* [About this exercise] Transcribe the entries below exactly, starting with the line that has "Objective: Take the" and stopping after the line that has "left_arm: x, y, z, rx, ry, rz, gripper"; no pictures belong in the copy.

• • • •

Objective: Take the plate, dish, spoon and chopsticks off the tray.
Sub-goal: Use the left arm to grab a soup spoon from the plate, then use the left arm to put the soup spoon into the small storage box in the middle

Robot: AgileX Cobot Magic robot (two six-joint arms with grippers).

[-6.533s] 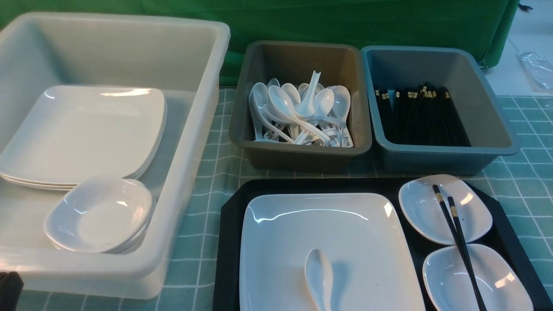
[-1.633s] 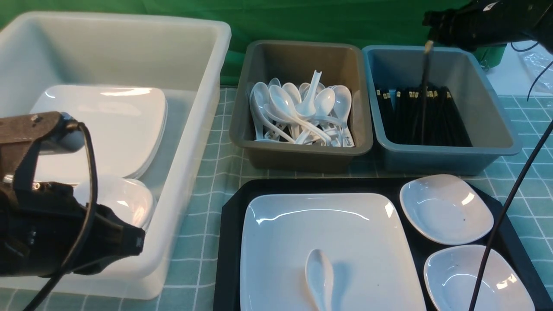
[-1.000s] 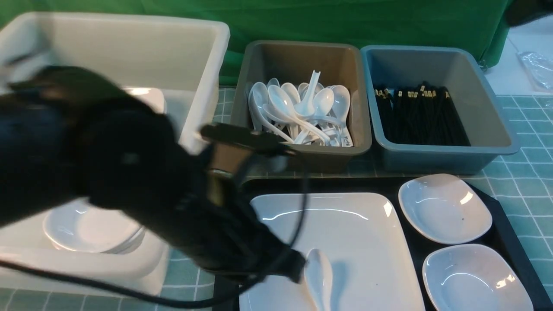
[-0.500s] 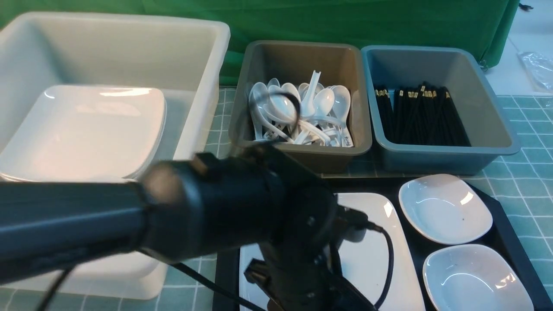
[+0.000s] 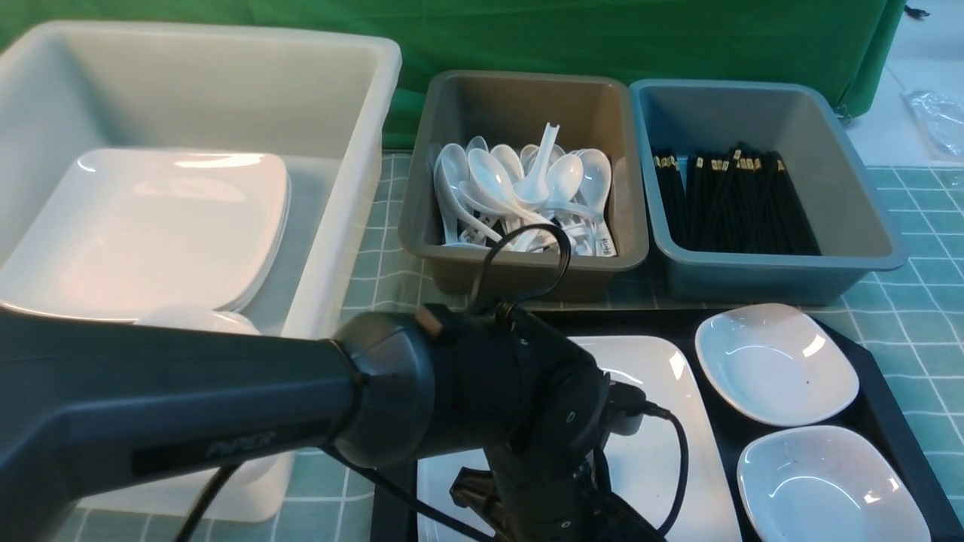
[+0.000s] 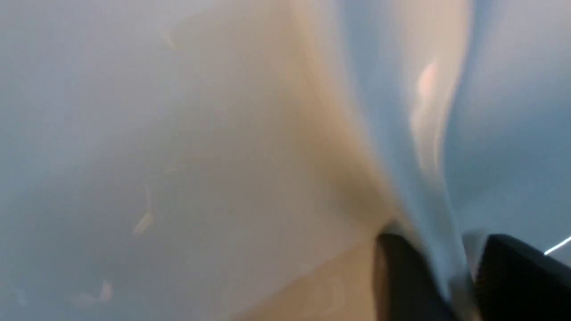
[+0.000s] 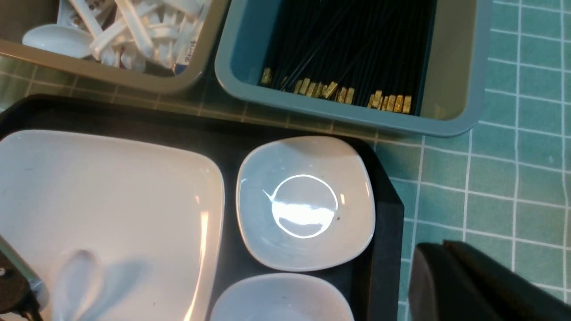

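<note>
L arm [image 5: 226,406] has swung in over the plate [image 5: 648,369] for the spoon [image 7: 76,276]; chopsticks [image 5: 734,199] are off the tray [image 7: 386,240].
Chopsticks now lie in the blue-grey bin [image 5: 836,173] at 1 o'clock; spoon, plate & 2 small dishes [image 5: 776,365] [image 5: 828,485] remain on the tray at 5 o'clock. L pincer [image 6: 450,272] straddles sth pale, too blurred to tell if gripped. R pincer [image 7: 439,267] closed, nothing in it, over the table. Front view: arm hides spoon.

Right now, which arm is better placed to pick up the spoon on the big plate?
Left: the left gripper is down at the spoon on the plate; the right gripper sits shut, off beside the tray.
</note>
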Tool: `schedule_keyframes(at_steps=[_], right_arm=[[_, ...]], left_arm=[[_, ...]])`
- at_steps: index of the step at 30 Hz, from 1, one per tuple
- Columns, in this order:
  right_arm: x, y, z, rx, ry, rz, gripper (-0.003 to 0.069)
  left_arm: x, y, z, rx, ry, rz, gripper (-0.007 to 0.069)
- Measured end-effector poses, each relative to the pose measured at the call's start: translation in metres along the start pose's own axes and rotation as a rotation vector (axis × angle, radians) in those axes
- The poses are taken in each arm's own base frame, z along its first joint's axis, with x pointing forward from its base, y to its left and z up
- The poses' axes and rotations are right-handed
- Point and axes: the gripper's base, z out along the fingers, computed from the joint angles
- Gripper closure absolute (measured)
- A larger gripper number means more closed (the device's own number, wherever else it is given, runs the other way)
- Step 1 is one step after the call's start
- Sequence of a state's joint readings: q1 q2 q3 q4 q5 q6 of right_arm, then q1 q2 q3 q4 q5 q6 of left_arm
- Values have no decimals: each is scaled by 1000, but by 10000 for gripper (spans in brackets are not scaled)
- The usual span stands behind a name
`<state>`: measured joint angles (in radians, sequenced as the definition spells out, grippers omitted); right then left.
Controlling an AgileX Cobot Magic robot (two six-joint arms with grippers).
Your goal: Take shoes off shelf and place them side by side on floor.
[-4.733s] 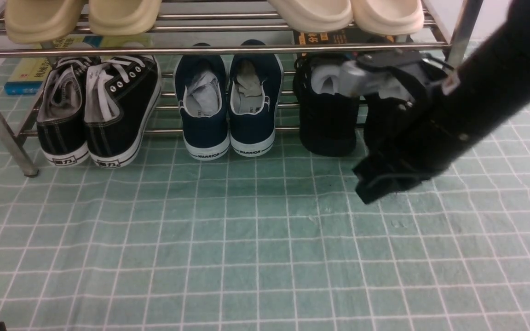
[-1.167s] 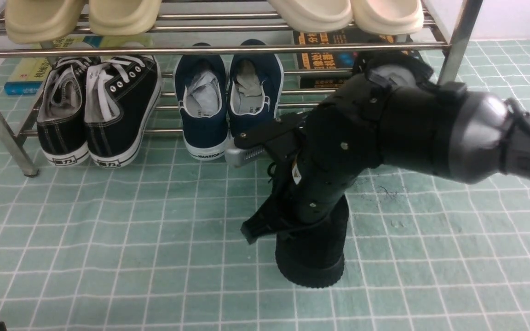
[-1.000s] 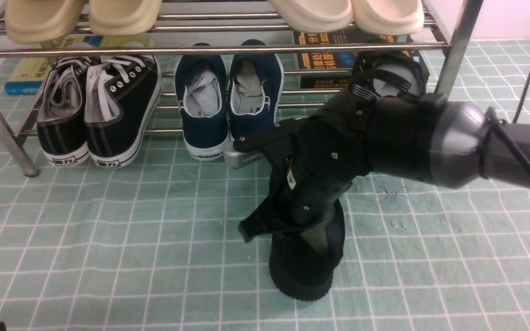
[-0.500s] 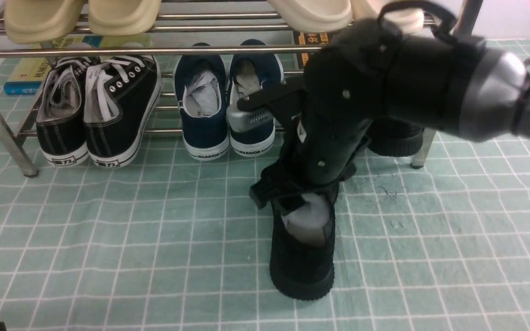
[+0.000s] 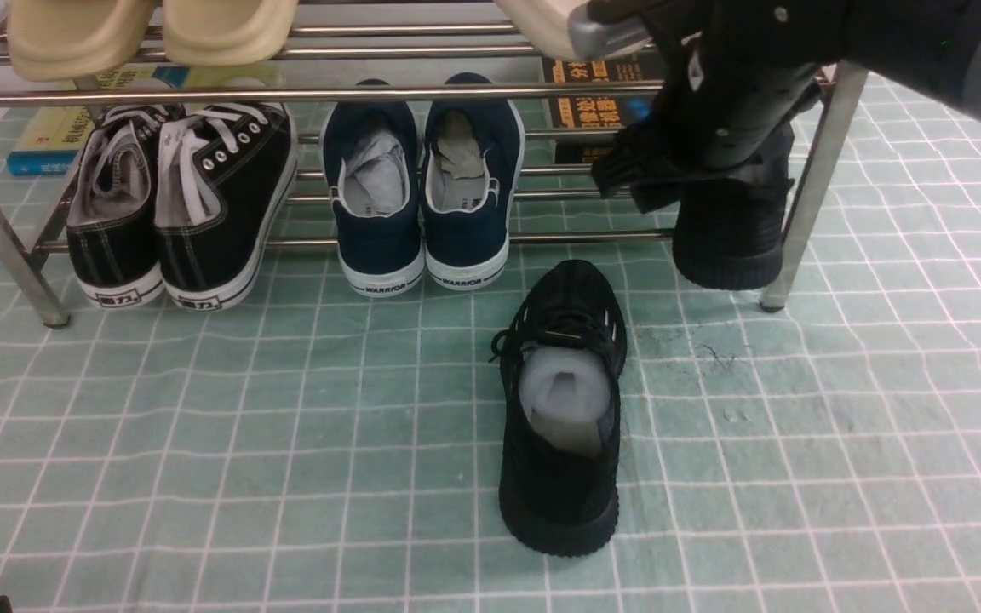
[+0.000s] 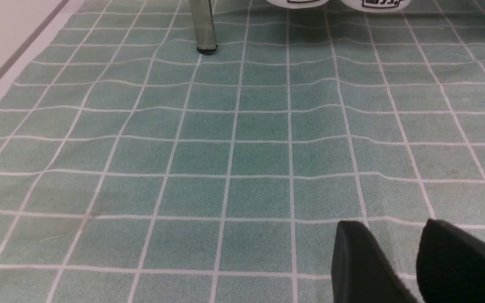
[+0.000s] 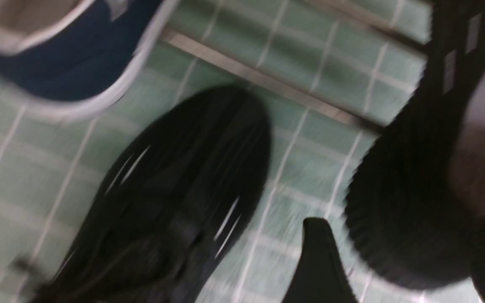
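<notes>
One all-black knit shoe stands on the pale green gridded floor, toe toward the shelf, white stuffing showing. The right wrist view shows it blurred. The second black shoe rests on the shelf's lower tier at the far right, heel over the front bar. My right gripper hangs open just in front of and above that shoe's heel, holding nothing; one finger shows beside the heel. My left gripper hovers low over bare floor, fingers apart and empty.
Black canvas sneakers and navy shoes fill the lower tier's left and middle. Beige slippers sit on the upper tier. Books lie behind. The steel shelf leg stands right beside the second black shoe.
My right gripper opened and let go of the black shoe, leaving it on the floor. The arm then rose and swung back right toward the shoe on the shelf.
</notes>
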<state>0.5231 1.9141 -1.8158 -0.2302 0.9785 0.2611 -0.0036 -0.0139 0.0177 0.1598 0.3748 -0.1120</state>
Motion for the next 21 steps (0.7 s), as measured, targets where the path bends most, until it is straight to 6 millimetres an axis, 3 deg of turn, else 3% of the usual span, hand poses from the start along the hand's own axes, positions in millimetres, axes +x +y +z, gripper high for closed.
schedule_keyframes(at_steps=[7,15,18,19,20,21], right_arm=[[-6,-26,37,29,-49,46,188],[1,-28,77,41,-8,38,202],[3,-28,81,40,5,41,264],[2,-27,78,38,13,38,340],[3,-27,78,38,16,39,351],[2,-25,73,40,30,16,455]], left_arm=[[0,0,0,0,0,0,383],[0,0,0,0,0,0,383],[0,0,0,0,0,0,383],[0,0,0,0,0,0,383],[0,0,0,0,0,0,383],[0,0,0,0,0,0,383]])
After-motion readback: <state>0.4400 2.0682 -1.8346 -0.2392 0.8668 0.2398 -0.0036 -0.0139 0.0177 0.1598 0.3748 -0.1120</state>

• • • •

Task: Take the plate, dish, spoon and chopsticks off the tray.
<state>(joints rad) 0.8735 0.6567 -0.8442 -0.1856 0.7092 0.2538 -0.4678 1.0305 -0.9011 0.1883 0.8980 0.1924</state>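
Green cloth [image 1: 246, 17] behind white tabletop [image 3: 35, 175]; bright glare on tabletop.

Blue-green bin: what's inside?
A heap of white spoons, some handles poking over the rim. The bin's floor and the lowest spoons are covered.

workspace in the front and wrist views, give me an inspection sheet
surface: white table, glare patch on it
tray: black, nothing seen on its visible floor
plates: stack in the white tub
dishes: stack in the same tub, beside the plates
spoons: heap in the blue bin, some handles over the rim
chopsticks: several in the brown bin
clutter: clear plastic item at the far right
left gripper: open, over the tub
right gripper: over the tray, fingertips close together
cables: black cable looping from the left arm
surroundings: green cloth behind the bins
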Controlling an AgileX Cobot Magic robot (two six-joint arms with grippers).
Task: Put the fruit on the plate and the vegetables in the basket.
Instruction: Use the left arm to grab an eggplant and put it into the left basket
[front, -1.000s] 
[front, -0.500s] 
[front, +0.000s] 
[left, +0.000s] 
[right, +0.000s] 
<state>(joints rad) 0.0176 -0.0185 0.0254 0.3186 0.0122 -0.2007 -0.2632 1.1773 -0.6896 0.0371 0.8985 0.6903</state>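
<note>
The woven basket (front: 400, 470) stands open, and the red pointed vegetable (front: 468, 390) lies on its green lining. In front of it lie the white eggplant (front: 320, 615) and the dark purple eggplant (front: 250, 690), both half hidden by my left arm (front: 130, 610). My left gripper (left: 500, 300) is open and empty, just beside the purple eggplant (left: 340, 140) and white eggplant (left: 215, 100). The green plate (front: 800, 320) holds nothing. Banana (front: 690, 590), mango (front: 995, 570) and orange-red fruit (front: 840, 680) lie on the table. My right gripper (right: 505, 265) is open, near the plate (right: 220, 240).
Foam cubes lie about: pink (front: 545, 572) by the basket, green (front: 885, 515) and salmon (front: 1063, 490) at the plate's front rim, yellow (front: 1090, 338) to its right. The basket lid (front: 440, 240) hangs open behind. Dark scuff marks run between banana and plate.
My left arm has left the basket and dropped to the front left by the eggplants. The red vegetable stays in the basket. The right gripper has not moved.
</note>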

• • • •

* [Solution for this task]
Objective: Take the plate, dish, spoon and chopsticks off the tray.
Sub-goal: Use the left arm to grab a soup spoon from the plate, then use the left arm to put the soup spoon into the small storage box in the middle

Robot: AgileX Cobot Magic robot (two six-joint arms with grippers).

[-6.533s] 
[-1.633s] 
[-1.000s] 
[-0.500s] 
[+0.000s] 
[+0.000s] 
[+0.000s] 

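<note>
L arm [image 5: 226,406] has swung in over the plate [image 5: 648,369] for the spoon [image 7: 76,276]; chopsticks [image 5: 734,199] are off the tray [image 7: 386,240].
Chopsticks now lie in the blue-grey bin [image 5: 836,173] at 1 o'clock; spoon, plate & 2 small dishes [image 5: 776,365] [image 5: 828,485] remain on the tray at 5 o'clock. L pincer [image 6: 450,272] straddles sth pale, too blurred to tell if gripped. R pincer [image 7: 439,267] closed, nothing in it, over the table. Front view: arm hides spoon.

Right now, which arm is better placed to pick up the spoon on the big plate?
Left: the left gripper is down at the spoon on the plate; the right gripper sits shut, off beside the tray.
</note>
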Tool: `schedule_keyframes(at_steps=[_], right_arm=[[_, ...]], left_arm=[[_, ...]])`
- at_steps: index of the step at 30 Hz, from 1, one per tuple
- Columns, in this order:
  right_arm: x, y, z, rx, ry, rz, gripper (-0.003 to 0.069)
  left_arm: x, y, z, rx, ry, rz, gripper (-0.007 to 0.069)

No more output is expected.